AIM OF THE EXERCISE >>
Retype the entries below word for word, leaving out every picture.

[Records from a data source]
######

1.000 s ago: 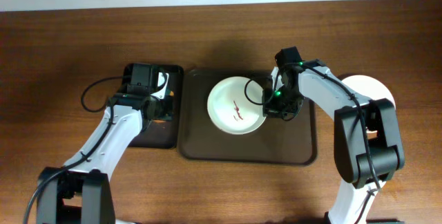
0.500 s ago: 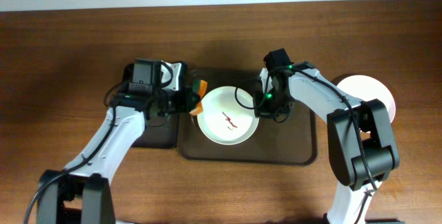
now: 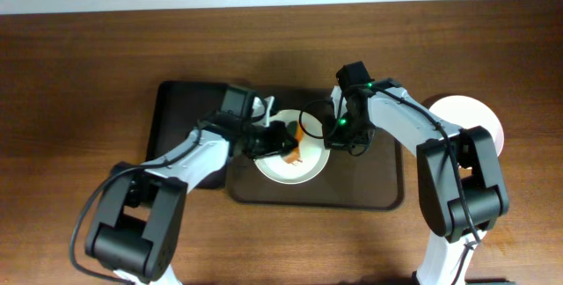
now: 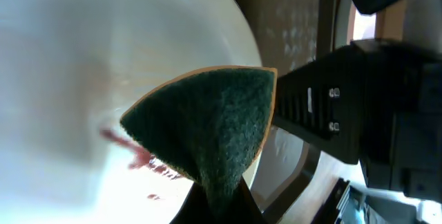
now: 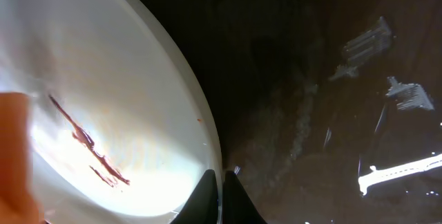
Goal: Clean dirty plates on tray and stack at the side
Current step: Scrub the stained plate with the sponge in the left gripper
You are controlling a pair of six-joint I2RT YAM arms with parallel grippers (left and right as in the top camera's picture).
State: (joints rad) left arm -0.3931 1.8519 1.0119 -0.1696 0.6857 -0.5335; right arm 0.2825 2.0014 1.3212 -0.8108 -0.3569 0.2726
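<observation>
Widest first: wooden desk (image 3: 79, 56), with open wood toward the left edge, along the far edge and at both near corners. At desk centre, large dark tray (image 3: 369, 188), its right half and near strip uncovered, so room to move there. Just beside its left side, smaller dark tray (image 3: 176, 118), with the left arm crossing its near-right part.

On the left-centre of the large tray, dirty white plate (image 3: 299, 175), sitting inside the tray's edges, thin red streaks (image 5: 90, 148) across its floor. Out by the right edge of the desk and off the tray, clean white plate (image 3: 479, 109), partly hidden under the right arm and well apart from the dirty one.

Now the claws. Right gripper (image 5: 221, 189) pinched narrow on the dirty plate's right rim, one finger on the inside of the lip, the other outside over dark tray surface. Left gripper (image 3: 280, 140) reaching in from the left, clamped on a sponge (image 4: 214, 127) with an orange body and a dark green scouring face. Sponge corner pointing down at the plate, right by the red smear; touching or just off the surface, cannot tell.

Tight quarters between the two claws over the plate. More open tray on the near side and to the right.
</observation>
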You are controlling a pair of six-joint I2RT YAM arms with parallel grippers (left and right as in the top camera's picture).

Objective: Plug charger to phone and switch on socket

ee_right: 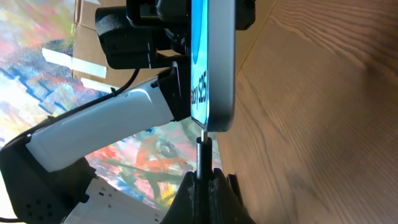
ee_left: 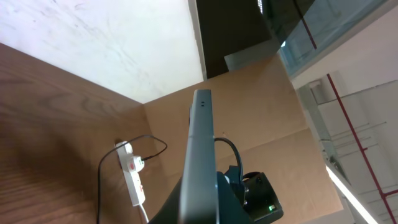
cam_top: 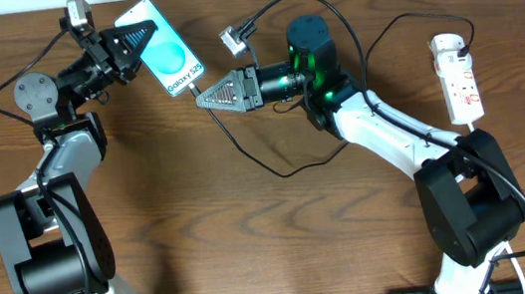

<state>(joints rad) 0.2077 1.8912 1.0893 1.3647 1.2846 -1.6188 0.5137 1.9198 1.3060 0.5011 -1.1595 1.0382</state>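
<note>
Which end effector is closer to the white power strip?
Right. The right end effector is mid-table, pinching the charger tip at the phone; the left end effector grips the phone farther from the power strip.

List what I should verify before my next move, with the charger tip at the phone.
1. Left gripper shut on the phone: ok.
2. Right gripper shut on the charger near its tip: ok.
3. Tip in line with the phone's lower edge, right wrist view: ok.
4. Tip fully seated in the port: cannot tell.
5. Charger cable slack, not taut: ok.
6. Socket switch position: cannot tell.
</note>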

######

REPLY TO THE EXERCISE >>
1.000 s ago: 
0.500 s ago: 
now: 
now: 
now: 
Goal: Clean dirty plates on tray and stack at the side
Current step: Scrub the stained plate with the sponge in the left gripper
You are controlling a pair of six-joint I2RT YAM arms with parallel grippers (left and right as in the top camera's picture).
State: (joints rad) left arm -0.3931 1.8519 1.0119 -0.1696 0.6857 -0.5335; right arm 0.2825 2.0014 1.3212 -0.8108 -0.3569 0.2726
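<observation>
Widest first: wooden desk (image 3: 79, 56), with open wood toward the left edge, along the far edge and at both near corners. At desk centre, large dark tray (image 3: 369, 188), its right half and near strip uncovered, so room to move there. Just beside its left side, smaller dark tray (image 3: 176, 118), with the left arm crossing its near-right part.

On the left-centre of the large tray, dirty white plate (image 3: 299, 175), sitting inside the tray's edges, thin red streaks (image 5: 90, 148) across its floor. Out by the right edge of the desk and off the tray, clean white plate (image 3: 479, 109), partly hidden under the right arm and well apart from the dirty one.

Now the claws. Right gripper (image 5: 221, 189) pinched narrow on the dirty plate's right rim, one finger on the inside of the lip, the other outside over dark tray surface. Left gripper (image 3: 280, 140) reaching in from the left, clamped on a sponge (image 4: 214, 127) with an orange body and a dark green scouring face. Sponge corner pointing down at the plate, right by the red smear; touching or just off the surface, cannot tell.

Tight quarters between the two claws over the plate. More open tray on the near side and to the right.
</observation>
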You are controlling a pair of six-joint I2RT YAM arms with parallel grippers (left and right as in the top camera's picture).

Objective: Plug charger to phone and switch on socket

ee_right: 
ee_left: 
cam_top: 

<state>(joints rad) 0.2077 1.8912 1.0893 1.3647 1.2846 -1.6188 0.5137 1.9198 1.3060 0.5011 -1.1595 1.0382</state>
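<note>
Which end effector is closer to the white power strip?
Right. The right end effector is mid-table, pinching the charger tip at the phone; the left end effector grips the phone farther from the power strip.

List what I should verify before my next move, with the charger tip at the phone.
1. Left gripper shut on the phone: ok.
2. Right gripper shut on the charger near its tip: ok.
3. Tip in line with the phone's lower edge, right wrist view: ok.
4. Tip fully seated in the port: cannot tell.
5. Charger cable slack, not taut: ok.
6. Socket switch position: cannot tell.
</note>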

The answer has been fully stated.